Le Tribunal arbitral du sport (TAS) a fixé mardi à près de 12 millions d'euros plus intérêts les indemnités devant être versées par le joueur brésilien Matuzalem au Shakhtar Donetsk pour avoir mis fin unilatéralement au contrat qui le liait au club ukrainien en juillet 2007.
Le Brésilien, qui était sous contrat jusqu'au 1er juillet 2009, avait informé le Shakhtar Donetsk le 2 juillet 2007 de sa décision de rompre son contrat pour s'engager avec le club espagnol du Real Saragosse, avec qui il avait signé le 19 juillet 2007.
Suite à sa relégation, le Real Saragosse a prêté Matuzalem à la Lazio Rome en juillet 2008, avec une option d'achat de 15 millions d'euros.
Le club ukrainien, qui réclame au joueur 25 millions d'euros d'indemnités, s'était tourné vers la chambre de résolution des litiges de la Fédération internationale de football (Fifa), mais celle-ci ne lui avait accordé à l'automne 2007 que 6,8 M EUR de compensation.
Saisi d'un côté par le Shakhtar Donetsk et par Matuzalem et le Real Saragosse de l'autre, le TAS a estimé que "la résiliation d'un contrat sans motif, même si elle se produisait en dehors de la période dite protégée demeurait une violation des obligations contractuelles".
Recours?
L'Association européenne des clubs (ECA) et l'Association européenne de Ligues de football professionnelles (EPFL) ont salué la décision du TAS. Pour l'ECA, cette décision "est un énorme pas dans la bonne direction, celle du respect des contrats." De son côté, la Fifa a "pris acte de la décision".

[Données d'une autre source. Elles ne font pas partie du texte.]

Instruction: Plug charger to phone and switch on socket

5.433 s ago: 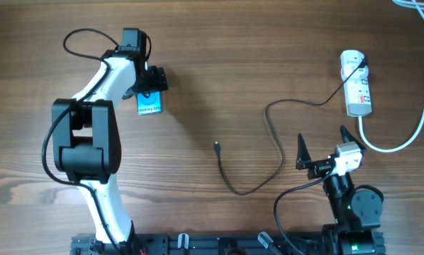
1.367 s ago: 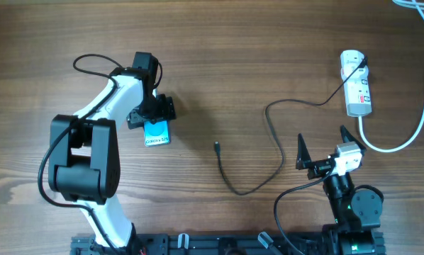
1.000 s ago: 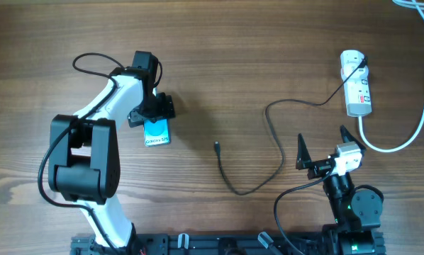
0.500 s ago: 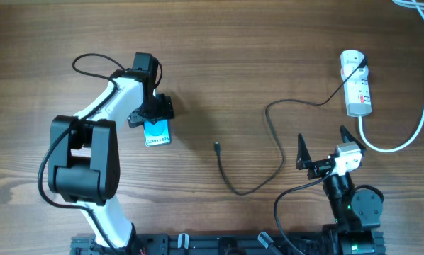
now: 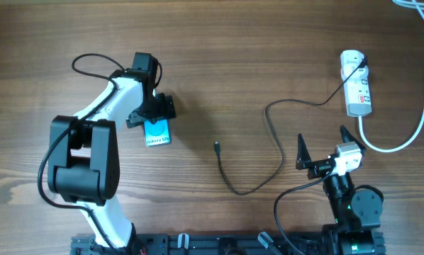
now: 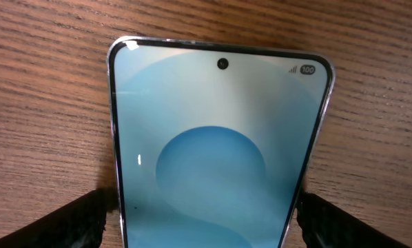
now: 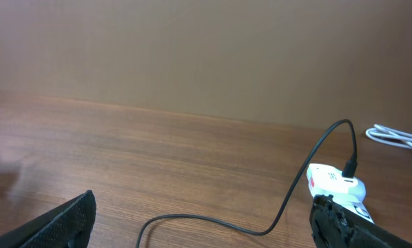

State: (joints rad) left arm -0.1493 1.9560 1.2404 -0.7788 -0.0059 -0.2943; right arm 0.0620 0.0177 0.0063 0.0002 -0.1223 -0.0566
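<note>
Left jaws pinching phone [image 6: 213,158] edges, flat on table [image 6: 40,83]

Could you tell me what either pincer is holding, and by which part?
Left pincer grips the phone by its long side edges; right pincer holds nothing.

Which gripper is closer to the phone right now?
Left. The left gripper is at the phone, with a finger on each of its long sides. The right gripper is open, far off across the table.
</note>
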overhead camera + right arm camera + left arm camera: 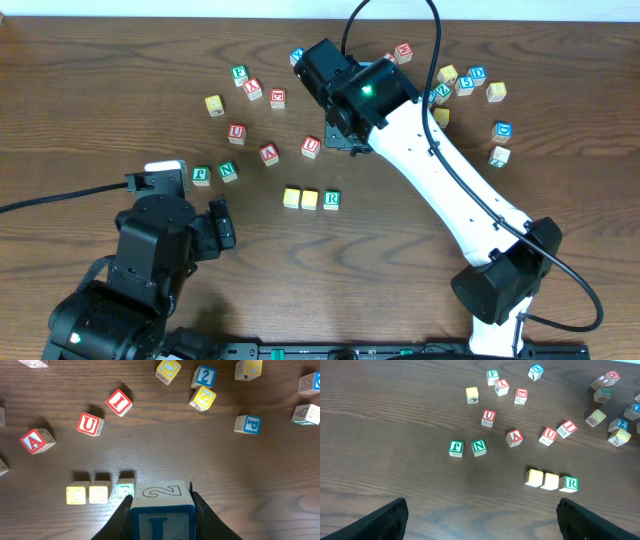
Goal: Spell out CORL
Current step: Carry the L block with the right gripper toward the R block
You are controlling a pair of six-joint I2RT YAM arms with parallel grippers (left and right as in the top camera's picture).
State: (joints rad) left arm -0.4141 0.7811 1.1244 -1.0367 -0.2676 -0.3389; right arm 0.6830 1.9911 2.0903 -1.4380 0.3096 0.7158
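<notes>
Two yellow-faced cubes (290,198) (309,199) and the green R cube (331,200) lie in a touching row at mid-table. The left wrist view shows that row with the R cube (569,483) at its right end; the right wrist view shows the R cube (125,490) glowing pale. My right gripper (161,510) is shut on the blue L cube (162,517), whose top face bears a 2, held above the table just right of the row. In the overhead view the wrist hides this cube. My left gripper (482,527) hangs open over bare wood, holding nothing, near the table's left front.
Loose cubes lie beyond the row: red U (311,146), red A (268,154), green N (228,171) and a green one (201,175). A cluster of several cubes (470,85) sits at the far right. The right arm (450,200) crosses the table's right half.
</notes>
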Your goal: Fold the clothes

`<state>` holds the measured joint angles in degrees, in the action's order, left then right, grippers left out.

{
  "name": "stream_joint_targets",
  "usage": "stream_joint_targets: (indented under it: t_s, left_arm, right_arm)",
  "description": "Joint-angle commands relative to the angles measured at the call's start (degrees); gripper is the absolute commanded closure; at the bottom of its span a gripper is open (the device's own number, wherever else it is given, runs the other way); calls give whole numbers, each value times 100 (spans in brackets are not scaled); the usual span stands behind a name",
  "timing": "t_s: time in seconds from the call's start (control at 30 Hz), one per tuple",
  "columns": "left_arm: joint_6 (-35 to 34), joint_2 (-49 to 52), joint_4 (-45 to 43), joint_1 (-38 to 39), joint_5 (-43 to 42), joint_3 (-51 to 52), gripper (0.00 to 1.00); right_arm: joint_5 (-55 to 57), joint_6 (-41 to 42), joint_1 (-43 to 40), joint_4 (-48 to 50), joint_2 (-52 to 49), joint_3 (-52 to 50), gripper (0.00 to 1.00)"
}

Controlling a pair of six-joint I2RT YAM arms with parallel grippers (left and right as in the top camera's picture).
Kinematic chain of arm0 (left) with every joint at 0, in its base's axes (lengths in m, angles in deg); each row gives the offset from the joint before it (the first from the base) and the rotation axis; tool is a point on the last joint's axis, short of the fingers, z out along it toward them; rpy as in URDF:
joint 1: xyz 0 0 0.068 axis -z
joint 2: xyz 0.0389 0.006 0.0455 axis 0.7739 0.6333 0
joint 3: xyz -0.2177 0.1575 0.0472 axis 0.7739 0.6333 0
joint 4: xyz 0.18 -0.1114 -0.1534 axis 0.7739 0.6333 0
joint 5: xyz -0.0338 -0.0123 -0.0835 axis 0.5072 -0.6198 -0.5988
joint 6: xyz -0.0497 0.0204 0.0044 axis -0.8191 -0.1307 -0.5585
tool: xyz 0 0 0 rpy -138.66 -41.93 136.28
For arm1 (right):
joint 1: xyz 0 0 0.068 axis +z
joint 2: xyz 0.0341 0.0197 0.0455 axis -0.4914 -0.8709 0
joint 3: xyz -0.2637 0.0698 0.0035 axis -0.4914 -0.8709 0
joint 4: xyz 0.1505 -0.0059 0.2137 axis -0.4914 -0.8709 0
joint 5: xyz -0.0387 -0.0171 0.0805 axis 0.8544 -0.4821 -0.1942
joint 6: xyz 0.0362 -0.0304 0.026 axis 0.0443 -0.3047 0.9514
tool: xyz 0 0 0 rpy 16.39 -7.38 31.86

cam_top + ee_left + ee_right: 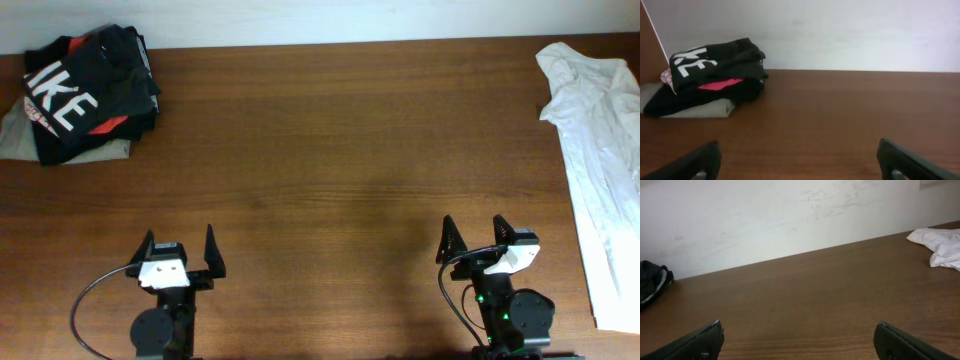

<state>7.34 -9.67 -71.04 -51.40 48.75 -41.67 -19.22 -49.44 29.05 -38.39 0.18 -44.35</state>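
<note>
Soft matt cloth clothes (85, 95) on a smooth, satiny wood table (330, 150).

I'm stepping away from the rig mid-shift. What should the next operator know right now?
Grippers: left gripper and right gripper both open, empty, at the near edge of the table.
Clothes: dark lettered garment lies bunched on top of a stack in the far left corner, untouched; a white cloth lies crumpled along the right edge.
Done: no neat fold visible.
Left: probably fetch, spread and fold it.
</note>
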Motion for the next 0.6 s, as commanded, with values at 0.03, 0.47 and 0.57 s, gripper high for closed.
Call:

Tenant compte du statut du joueur, qui était devenu capitaine du Shakhtar avant son départ, et du montant de l'option d'achat associée au prêt du Brésilien à la Lazio un an plus tard, le tribunal a décidé que Matuzalem devait payer 11.858.934 d'euros à son ancien club, plus des intérêts de 5% par an à partir du 5 juillet 2007.
Le Real Saragosse a été déclaré "responsable solidaire pour le paiement de cette somme".
Le club aragonais, à la lutte pour la remontée en 1re division, a indiqué sur son site internet que "les services juridiques du club allaient étudier en profondeur la décision et déterminer les possibilités de présenter un recours devant les tribunaux ordinaires".